● **WORK TO BE COMPLETED**: Print the listing as it stands, omitting all images.

● **INFORMATION SUPPLIED**:
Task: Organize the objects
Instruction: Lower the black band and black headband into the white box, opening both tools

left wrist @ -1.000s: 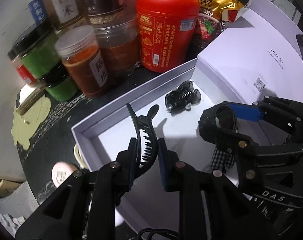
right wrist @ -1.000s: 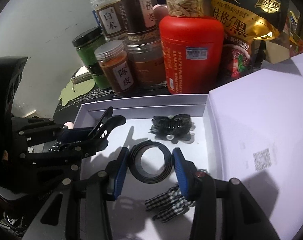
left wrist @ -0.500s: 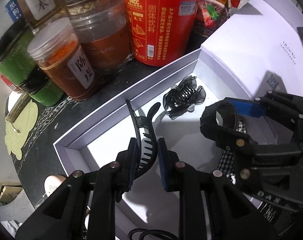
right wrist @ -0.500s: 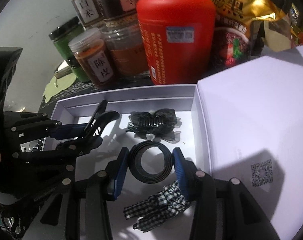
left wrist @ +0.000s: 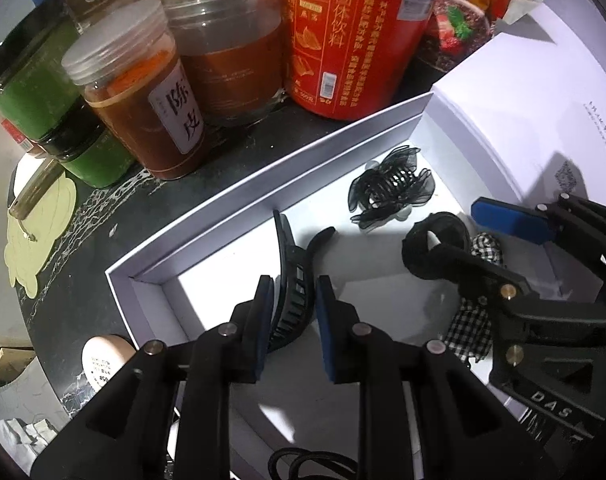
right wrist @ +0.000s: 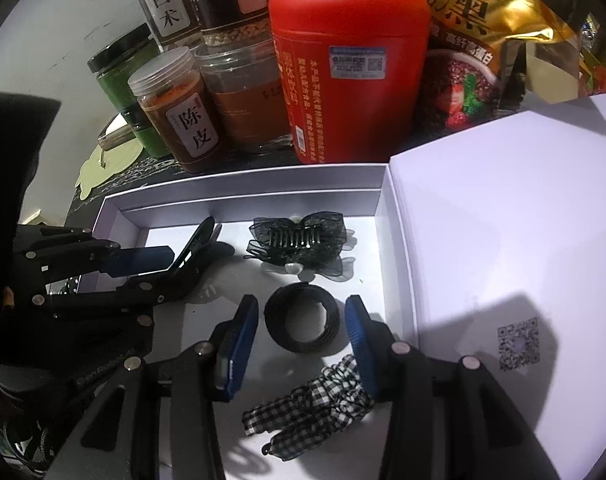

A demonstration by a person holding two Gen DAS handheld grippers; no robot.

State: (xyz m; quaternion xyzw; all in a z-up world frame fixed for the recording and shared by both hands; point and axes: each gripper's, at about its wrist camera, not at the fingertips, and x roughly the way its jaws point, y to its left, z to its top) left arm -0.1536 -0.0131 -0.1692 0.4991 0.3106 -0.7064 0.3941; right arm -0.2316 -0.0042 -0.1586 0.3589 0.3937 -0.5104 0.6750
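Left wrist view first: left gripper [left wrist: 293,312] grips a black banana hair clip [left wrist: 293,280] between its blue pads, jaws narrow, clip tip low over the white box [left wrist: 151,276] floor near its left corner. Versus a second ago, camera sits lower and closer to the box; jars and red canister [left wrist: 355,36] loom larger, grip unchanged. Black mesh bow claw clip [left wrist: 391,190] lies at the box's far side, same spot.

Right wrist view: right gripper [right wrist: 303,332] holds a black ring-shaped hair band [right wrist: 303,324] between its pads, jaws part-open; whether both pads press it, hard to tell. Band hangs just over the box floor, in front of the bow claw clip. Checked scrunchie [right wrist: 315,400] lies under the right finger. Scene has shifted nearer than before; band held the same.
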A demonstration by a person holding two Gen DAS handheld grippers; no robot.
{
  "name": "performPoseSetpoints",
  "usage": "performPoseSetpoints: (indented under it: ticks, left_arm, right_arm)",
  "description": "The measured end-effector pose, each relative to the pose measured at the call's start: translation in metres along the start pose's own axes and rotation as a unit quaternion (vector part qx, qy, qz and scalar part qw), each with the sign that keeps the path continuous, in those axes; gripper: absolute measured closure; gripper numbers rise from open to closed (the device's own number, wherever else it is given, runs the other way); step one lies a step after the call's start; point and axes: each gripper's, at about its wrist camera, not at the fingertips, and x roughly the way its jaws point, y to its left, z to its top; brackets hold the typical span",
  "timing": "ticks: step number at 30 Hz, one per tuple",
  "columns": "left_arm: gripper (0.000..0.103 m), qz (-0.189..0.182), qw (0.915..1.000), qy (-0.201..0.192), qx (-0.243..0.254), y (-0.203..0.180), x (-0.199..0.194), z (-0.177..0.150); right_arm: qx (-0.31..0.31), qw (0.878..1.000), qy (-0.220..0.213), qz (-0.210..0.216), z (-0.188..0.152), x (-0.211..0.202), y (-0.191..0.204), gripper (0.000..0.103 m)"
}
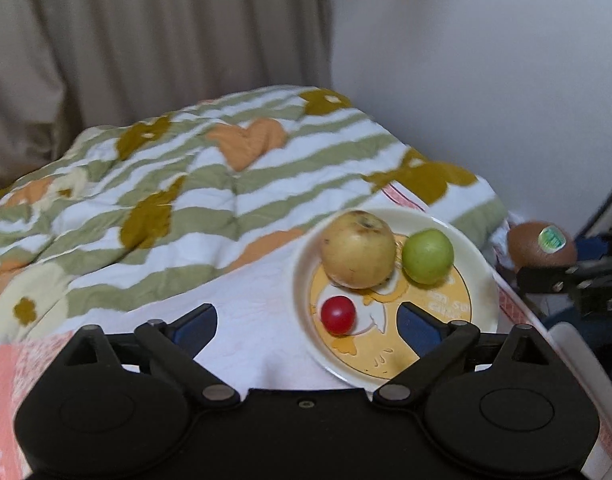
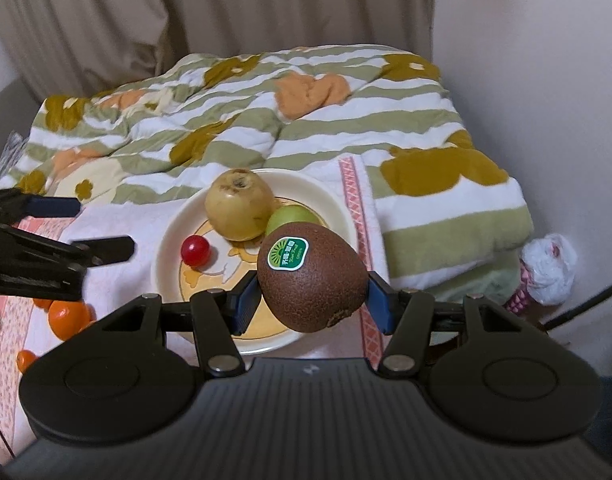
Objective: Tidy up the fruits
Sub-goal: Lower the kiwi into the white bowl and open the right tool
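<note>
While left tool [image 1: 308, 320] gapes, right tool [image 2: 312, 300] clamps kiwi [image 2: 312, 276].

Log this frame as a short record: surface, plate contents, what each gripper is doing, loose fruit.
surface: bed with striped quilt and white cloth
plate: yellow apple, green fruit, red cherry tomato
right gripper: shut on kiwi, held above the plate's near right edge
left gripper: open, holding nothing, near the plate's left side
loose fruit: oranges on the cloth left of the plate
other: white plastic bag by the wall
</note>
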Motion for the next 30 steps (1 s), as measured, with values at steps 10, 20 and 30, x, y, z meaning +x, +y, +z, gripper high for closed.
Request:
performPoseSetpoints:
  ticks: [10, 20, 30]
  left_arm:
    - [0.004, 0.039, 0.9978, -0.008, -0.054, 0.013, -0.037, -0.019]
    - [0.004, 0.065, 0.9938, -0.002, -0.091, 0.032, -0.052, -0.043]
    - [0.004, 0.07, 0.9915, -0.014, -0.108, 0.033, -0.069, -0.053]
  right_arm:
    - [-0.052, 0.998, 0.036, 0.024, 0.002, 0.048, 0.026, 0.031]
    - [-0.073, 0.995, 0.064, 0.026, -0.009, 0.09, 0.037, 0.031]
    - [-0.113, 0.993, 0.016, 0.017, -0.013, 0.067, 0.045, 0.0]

● **SOLUTION TO THE PROBLEM**:
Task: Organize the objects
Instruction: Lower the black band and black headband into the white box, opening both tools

left wrist @ -1.000s: 
right wrist @ -1.000s: 
left wrist @ -0.500s: 
right wrist @ -0.500s: 
left wrist @ +0.000s: 
right wrist @ +0.000s: 

A demonstration by a person holding two Gen DAS handheld grippers; no robot.

State: (xyz m; quaternion xyzw; all in a z-up world frame fixed for the recording and shared by both hands; point and axes: each gripper's, at about its wrist camera, not at the fingertips, and x roughly the way its jaws point, y to its left, z to its top) left arm -0.1536 -0.0131 -0.1692 0.4991 0.3106 -0.7064 0.3941; right arm -0.2316 -0.0042 -0.1586 0.3589 0.3937 -0.5104 0.6750
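Left wrist view first: left gripper [left wrist: 293,312] grips a black banana hair clip [left wrist: 293,280] between its blue pads, jaws narrow, clip tip low over the white box [left wrist: 151,276] floor near its left corner. Versus a second ago, camera sits lower and closer to the box; jars and red canister [left wrist: 355,36] loom larger, grip unchanged. Black mesh bow claw clip [left wrist: 391,190] lies at the box's far side, same spot.

Right wrist view: right gripper [right wrist: 303,332] holds a black ring-shaped hair band [right wrist: 303,324] between its pads, jaws part-open; whether both pads press it, hard to tell. Band hangs just over the box floor, in front of the bow claw clip. Checked scrunchie [right wrist: 315,400] lies under the right finger. Scene has shifted nearer than before; band held the same.
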A demonstration by a person holding two Gen DAS handheld grippers; no robot.
{
  "name": "performPoseSetpoints",
  "usage": "performPoseSetpoints: (indented under it: ticks, left_arm, right_arm)",
  "description": "The measured end-effector pose, each relative to the pose measured at the call's start: translation in metres along the start pose's own axes and rotation as a unit quaternion (vector part qx, qy, qz and scalar part qw), each with the sign that keeps the path continuous, in those axes; gripper: absolute measured closure; gripper numbers rise from open to closed (the device's own number, wherever else it is given, runs the other way); step one lies a step after the call's start; point and axes: each gripper's, at about its wrist camera, not at the fingertips, and x roughly the way its jaws point, y to its left, z to its top; brackets hold the typical span",
  "timing": "ticks: step number at 30 Hz, one per tuple",
  "columns": "left_arm: gripper (0.000..0.103 m), qz (-0.189..0.182), qw (0.915..1.000), qy (-0.201..0.192), qx (-0.243..0.254), y (-0.203..0.180), x (-0.199..0.194), z (-0.177..0.150); right_arm: qx (-0.31..0.31), qw (0.878..1.000), qy (-0.220..0.213), qz (-0.210..0.216), z (-0.188..0.152), x (-0.211..0.202), y (-0.191..0.204), gripper (0.000..0.103 m)"
}
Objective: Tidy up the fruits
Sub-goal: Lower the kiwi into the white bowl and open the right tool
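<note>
While left tool [image 1: 308, 320] gapes, right tool [image 2: 312, 300] clamps kiwi [image 2: 312, 276].

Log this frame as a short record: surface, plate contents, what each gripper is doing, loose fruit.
surface: bed with striped quilt and white cloth
plate: yellow apple, green fruit, red cherry tomato
right gripper: shut on kiwi, held above the plate's near right edge
left gripper: open, holding nothing, near the plate's left side
loose fruit: oranges on the cloth left of the plate
other: white plastic bag by the wall
</note>
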Motion for the next 30 steps (1 s), as measured, with values at steps 10, 20 and 30, x, y, z meaning +x, +y, +z, gripper high for closed.
Request:
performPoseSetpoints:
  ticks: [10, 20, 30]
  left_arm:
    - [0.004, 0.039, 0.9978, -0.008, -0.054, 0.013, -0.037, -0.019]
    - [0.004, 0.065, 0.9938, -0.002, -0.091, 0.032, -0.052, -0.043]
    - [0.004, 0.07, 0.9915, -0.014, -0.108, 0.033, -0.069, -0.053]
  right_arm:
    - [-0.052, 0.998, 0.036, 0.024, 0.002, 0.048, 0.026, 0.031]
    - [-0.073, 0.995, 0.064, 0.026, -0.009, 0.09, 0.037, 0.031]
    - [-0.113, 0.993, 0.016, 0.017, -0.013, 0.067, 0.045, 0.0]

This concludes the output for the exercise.